Korn puppet Korn puppet Pour moi, ce ne fut qu'un pluvieux dimanche de folie. L'organisation étant pitoyable, on s'est garé à quelques mètres du "camping" sur le parking d'un hôtel et après avoir cherché une entrée qu'on ne trouva jamais, on s'est retrouvé face à la grande scène ! Les joyeux campeurs ayant aménagé leur propre entrée, plus facile d'accés, et nettement moins contrôlée.
C'est donc incrédule et plus riche que je ne pensais que j'assistais au set de Laberinto qui n'a pas réveillé grand monde et dont le salsa-métal n'a réchauffé que les convertis. Les choses sérieuses commencèrent avec un set incroyable de Karma to Burn, privé de chanteur, les zicos s'en sont donnés à coeur joie, un instrumental de 3/4 d'heure qui en a calmé plus d'un !
Il est 3 heures de l'après-midi, la pluie redouble et Cradle of Filth fait son entrée. Giclées de faux-sang, batterie infernale, les vampires sataniques vivent aussi le jour, même si ça le fait moins... Dani est en forme et les campeurs se réveillent (la soirée de samedi fut longue avec Moonspell, Type-O-Negative et Machine Head). Le set des Anglais s'arrête avec la pluie, y a-t-il un lien de cause à effet ?
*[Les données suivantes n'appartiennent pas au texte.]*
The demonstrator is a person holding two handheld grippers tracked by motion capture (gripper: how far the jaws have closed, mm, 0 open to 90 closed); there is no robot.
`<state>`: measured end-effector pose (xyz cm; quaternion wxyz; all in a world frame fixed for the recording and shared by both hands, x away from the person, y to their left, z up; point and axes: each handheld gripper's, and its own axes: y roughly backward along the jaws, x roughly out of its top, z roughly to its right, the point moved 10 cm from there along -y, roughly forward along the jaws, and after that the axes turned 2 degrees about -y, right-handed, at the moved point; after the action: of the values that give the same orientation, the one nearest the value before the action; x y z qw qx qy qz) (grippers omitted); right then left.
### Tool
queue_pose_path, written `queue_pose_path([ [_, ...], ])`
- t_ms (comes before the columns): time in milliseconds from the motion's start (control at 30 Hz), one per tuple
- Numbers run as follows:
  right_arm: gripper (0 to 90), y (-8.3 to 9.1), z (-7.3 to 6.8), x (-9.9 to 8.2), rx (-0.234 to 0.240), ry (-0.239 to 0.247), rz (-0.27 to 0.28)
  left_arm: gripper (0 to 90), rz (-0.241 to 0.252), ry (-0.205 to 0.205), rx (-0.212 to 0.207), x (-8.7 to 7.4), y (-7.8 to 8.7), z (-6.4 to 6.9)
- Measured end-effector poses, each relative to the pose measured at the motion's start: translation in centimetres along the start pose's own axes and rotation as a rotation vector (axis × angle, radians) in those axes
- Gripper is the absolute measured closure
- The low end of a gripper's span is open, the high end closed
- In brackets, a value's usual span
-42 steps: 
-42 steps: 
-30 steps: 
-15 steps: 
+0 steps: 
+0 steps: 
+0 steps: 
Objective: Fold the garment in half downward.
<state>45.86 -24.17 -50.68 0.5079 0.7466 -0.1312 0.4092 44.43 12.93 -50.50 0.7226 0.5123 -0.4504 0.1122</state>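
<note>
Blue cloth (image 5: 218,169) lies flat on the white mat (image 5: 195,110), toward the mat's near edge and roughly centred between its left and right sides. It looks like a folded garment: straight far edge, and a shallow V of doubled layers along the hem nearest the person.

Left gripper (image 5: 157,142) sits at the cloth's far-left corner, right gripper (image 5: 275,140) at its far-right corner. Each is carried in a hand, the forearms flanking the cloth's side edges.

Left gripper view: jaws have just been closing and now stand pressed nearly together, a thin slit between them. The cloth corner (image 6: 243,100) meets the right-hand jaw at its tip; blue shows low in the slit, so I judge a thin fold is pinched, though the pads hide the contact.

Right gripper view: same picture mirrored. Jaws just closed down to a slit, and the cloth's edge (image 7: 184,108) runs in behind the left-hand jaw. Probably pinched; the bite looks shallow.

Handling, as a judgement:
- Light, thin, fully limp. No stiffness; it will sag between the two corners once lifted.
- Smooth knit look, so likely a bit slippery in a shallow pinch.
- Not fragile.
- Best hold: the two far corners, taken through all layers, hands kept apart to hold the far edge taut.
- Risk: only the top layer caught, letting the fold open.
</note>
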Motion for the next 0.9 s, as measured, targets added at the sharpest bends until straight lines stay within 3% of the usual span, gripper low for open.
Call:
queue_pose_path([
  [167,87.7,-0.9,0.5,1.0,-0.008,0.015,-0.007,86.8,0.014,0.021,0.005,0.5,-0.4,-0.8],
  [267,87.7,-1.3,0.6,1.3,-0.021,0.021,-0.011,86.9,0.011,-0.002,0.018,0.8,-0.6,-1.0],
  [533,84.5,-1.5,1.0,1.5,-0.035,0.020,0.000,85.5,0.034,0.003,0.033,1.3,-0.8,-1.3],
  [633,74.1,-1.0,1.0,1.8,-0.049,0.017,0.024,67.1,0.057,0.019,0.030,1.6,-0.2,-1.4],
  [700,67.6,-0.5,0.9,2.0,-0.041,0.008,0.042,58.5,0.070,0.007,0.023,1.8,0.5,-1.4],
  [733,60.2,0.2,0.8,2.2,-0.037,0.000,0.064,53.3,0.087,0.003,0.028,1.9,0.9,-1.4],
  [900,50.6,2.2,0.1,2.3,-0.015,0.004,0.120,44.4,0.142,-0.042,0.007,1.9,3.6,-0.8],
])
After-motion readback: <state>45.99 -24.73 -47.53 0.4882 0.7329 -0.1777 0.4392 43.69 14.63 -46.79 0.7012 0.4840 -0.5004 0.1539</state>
Durant l'accalmie climatique, Testament sort les amplis et les décibels, on s'éloigne pour aller recharger nos batteries avant la suite (frikandelle spechiaule frite met mayonez afteblif, dankewel - en phonétik).
On retient son souffle et un Page Hamilton des grands soirs nous livre avec Helmet un putain de concert ! La chaleur monte au-dessus d'un public admiratif. On ne le sait pas encore mais c'est l'un des derniers, dômmage.
C'est l'heure, Marilyn Manson entre en scène et nous assène pas mal de ces dernières compos, l'Antéchrist se la joue Superstar à l'épreuve de la boue, nous invective et récolte une grosse boule de boue dans la tronche ! Il passe sa colère sur le roadie, sur Twiggy et sur la batterie, le show est abrégé de 5 minutes faute d'instruments... Mais à quel point est-ce préparé ? Quoi qu'il en soit les "Beautiful people", "Lunchbox", "Sweet dreams" et autres "Tourniquet" restent de très grands moments scéniques...
La raison de mon déplacement ne viendra que si on arrête de balancer de la boue sur la scène, histoire de ne pas salir la moquette, du délire ? Non, c'est ce que nous affirme un G.O. au micro ! KoRn KoRn KoRn, scandent 40 000 personnes dont moi accroché à la barrière. "Twist" et c'est parti pour 1h15 de ..., de ..., de ... bah de KoRn en concert, y'a pas de mot, faut le vivre. Mes genoux s'explosent de manière incontrôlable sur les barrières, le reste du corps suit le rythme et après le set, il me reste de la zic plein la tronche, quelques bleus et une peluche KoRnisée attrapée "com' al' ducasse" comme on dit chez nous. Je suis venu, je l'ai vécu, j'y ai survécu.
Délavé, ensuorisé, vidé, encore animé de soubresauts, je m'en retourne accompagné par la "douce" musique de Tiamat, je sais j'aurais du rester pour les écouter mais c'était au-dessus de mes forces...
On ressort par où on est rentré, à travers une brèche dans le grillage qui sépare le site du camping, on passe sous l'arc-en-ciel et je jure que je reviendrais.